**To do**.
Each line of the entries that contains the word "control" adds one. Reply with the resulting number only.

** Opening Excerpted data block **

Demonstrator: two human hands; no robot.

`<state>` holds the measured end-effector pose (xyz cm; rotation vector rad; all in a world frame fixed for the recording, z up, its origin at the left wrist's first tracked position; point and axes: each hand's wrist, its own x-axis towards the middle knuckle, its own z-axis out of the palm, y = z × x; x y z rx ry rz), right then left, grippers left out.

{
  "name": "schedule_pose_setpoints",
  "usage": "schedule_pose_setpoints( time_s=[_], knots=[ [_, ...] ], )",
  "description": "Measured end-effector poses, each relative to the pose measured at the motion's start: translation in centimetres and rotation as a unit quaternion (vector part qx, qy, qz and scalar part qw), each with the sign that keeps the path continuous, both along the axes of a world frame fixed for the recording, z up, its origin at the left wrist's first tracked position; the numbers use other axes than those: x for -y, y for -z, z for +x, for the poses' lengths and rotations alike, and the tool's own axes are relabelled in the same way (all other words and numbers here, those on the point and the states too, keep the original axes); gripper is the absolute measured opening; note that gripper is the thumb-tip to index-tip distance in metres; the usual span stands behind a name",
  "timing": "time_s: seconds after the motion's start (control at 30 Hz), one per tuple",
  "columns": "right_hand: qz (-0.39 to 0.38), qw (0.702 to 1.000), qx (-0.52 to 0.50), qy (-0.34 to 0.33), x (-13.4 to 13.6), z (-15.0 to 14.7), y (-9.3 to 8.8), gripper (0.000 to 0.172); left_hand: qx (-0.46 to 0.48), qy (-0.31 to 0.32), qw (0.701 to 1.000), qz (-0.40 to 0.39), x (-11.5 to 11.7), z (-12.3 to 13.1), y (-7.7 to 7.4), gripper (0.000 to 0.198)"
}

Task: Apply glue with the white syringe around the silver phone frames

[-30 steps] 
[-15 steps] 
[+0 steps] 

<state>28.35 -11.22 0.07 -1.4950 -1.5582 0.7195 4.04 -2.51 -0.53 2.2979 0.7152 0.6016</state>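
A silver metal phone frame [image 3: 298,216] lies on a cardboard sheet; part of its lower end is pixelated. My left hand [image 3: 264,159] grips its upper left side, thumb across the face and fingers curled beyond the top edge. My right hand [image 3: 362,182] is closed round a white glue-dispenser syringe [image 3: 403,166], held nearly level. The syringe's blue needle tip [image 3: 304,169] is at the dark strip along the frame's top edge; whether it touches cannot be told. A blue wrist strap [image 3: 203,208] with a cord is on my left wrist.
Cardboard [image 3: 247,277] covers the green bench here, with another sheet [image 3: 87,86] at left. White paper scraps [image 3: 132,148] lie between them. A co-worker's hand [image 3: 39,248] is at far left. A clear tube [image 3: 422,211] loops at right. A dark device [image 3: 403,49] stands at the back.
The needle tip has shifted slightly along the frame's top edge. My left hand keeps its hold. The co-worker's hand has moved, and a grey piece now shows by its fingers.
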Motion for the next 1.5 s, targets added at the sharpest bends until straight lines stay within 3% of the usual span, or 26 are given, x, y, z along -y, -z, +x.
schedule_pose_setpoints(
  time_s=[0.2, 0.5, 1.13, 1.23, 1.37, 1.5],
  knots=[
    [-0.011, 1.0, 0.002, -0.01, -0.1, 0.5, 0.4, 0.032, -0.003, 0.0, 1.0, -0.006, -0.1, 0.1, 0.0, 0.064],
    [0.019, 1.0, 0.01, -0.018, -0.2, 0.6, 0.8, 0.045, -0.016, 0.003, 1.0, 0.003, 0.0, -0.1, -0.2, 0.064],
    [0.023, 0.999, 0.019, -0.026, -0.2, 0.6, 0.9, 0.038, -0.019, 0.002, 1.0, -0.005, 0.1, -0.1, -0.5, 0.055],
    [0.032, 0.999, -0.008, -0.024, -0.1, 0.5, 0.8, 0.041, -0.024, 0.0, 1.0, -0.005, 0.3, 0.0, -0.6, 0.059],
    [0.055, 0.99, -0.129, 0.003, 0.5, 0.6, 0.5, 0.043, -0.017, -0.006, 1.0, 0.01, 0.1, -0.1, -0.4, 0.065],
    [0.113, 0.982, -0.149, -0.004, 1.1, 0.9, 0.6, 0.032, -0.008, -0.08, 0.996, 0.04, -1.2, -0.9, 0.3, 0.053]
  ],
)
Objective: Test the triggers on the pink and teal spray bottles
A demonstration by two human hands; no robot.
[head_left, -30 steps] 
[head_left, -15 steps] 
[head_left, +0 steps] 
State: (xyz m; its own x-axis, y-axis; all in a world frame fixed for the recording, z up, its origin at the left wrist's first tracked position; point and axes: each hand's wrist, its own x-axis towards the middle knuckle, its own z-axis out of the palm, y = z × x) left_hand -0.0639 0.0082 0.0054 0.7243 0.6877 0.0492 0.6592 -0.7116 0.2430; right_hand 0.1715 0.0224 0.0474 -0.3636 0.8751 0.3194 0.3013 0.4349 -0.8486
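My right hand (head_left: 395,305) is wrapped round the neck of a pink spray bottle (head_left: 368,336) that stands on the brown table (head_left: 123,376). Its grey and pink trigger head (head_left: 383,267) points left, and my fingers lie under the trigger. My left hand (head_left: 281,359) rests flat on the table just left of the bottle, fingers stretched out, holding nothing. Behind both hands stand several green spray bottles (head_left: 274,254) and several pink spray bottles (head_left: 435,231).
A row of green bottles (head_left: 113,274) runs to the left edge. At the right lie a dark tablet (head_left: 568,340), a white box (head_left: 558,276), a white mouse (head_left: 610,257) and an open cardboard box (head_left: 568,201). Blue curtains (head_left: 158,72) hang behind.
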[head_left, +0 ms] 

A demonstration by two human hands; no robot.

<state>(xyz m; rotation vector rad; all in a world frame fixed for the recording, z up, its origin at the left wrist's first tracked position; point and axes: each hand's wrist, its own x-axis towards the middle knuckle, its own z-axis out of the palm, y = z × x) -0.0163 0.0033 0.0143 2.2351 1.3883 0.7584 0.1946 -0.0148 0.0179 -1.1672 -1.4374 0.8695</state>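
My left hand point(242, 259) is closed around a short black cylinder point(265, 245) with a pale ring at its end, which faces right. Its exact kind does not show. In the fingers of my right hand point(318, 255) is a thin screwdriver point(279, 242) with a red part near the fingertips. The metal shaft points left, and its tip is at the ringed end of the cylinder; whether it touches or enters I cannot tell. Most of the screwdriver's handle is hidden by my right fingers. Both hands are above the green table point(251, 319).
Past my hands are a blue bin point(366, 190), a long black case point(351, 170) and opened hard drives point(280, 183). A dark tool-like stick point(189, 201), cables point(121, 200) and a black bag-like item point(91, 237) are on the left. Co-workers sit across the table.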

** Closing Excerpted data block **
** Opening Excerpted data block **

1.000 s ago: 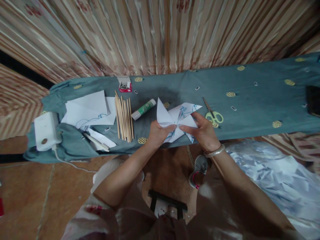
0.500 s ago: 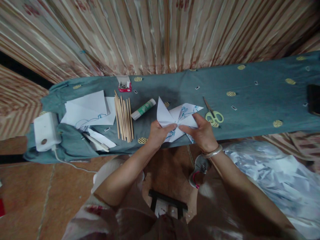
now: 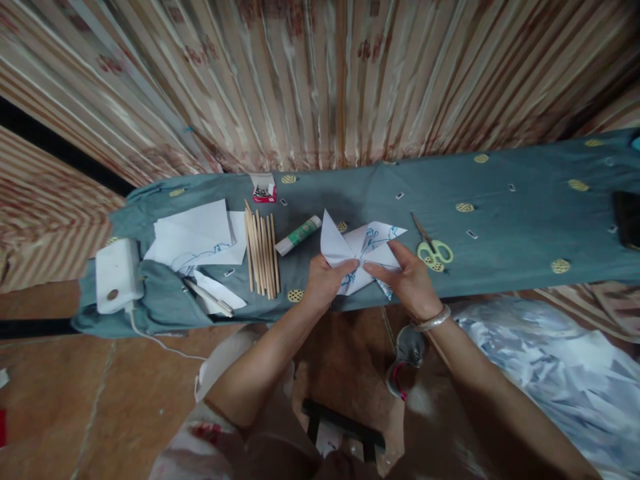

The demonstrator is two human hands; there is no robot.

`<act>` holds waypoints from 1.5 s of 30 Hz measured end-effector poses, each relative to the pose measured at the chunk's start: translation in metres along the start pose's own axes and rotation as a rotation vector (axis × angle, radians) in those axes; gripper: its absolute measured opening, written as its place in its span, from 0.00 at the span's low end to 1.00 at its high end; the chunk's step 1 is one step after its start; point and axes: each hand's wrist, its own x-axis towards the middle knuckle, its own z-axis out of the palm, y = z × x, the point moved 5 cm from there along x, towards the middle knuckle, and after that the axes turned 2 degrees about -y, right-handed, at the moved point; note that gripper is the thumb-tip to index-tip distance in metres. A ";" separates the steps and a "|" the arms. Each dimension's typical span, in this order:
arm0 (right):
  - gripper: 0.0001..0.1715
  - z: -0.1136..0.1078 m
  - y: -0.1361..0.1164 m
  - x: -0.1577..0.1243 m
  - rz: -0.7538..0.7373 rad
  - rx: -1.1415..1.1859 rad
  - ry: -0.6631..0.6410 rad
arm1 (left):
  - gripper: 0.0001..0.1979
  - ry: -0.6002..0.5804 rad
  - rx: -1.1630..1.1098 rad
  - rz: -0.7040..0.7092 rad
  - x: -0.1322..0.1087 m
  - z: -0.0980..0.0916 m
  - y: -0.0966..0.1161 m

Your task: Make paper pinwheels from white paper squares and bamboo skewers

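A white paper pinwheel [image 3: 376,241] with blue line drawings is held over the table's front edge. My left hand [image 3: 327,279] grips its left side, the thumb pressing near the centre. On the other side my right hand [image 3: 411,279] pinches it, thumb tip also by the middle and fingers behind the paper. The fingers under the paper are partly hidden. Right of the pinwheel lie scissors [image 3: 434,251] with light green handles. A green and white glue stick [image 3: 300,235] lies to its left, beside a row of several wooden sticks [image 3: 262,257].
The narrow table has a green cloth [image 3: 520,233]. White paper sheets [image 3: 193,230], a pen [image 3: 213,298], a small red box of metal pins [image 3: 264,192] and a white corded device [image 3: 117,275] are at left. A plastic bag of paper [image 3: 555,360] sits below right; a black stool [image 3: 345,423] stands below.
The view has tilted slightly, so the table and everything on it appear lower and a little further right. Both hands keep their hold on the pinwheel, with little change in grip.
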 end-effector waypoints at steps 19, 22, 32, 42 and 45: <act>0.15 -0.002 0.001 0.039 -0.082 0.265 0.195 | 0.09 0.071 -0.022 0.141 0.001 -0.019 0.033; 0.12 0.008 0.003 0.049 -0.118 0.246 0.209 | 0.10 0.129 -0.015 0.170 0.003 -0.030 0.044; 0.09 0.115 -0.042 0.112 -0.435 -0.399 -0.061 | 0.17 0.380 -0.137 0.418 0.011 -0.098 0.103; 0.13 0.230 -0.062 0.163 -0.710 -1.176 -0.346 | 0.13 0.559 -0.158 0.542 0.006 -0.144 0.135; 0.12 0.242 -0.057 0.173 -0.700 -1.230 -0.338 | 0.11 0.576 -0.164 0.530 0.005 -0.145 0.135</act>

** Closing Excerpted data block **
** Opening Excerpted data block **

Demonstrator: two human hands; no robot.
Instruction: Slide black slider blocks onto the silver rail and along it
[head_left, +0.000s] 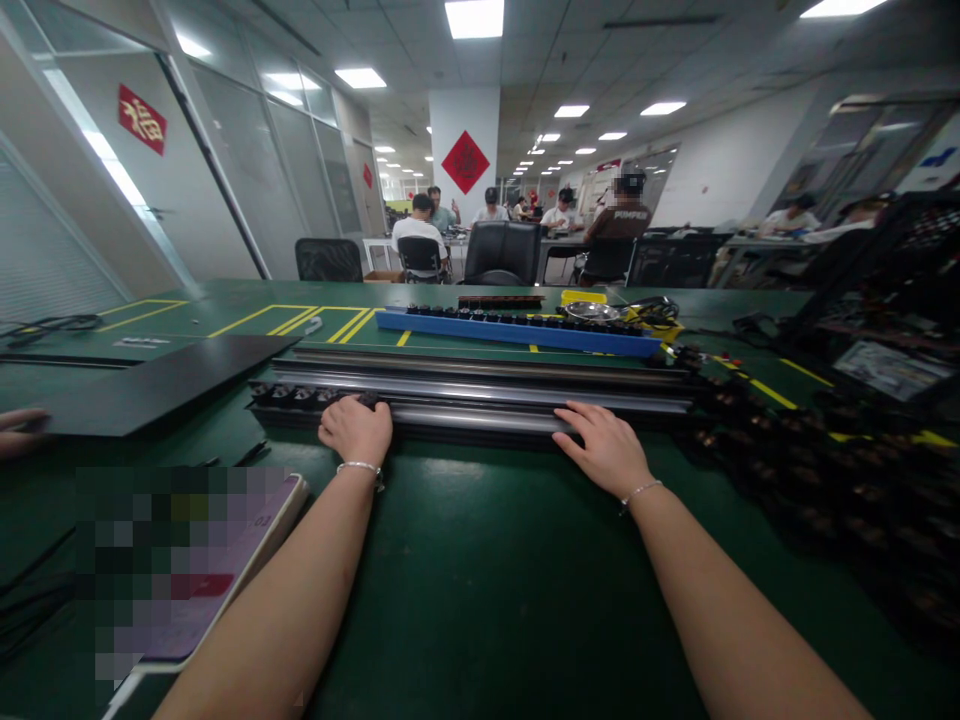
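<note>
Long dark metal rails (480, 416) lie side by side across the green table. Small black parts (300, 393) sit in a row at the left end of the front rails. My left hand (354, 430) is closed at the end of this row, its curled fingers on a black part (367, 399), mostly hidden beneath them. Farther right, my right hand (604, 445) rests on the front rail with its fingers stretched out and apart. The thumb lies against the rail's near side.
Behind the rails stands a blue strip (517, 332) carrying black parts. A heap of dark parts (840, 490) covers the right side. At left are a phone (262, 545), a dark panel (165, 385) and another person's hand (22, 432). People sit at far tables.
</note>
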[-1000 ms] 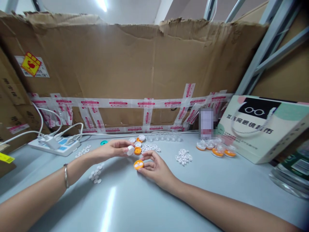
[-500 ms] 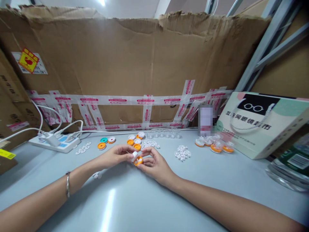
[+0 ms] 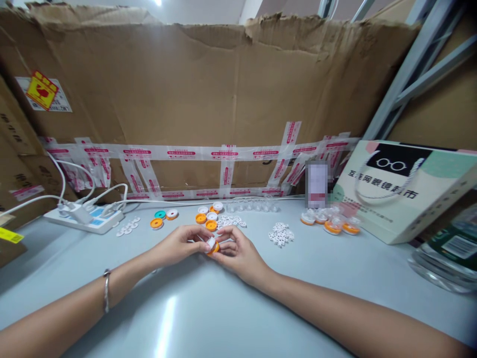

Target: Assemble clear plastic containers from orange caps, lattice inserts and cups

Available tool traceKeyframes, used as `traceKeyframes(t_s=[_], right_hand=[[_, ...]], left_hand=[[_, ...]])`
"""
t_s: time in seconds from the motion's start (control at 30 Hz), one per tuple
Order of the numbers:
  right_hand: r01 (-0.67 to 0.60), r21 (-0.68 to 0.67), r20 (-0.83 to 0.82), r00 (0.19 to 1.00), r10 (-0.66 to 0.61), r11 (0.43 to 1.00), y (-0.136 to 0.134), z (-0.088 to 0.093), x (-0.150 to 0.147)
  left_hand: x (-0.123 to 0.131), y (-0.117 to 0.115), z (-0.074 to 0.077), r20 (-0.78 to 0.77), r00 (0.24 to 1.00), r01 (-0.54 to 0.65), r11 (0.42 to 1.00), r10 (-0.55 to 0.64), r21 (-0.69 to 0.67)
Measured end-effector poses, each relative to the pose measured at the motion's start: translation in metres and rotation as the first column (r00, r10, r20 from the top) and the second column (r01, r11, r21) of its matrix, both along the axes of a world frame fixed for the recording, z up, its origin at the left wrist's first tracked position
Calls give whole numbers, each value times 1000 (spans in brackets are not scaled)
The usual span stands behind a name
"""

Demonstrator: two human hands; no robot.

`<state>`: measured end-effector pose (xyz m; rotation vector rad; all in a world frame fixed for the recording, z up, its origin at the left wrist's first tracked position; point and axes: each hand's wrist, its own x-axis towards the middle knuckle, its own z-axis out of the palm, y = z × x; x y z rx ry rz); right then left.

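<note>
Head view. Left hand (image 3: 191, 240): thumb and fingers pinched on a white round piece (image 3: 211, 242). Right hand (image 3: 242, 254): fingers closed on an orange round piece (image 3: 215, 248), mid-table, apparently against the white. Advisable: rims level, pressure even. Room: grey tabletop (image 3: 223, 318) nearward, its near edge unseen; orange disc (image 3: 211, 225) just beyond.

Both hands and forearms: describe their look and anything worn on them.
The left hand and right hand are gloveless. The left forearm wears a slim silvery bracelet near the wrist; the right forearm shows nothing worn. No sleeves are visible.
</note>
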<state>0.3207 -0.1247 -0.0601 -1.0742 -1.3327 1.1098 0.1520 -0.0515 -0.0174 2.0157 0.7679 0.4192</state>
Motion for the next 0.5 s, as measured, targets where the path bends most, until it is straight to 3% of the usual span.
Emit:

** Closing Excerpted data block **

**Exercise response**.
2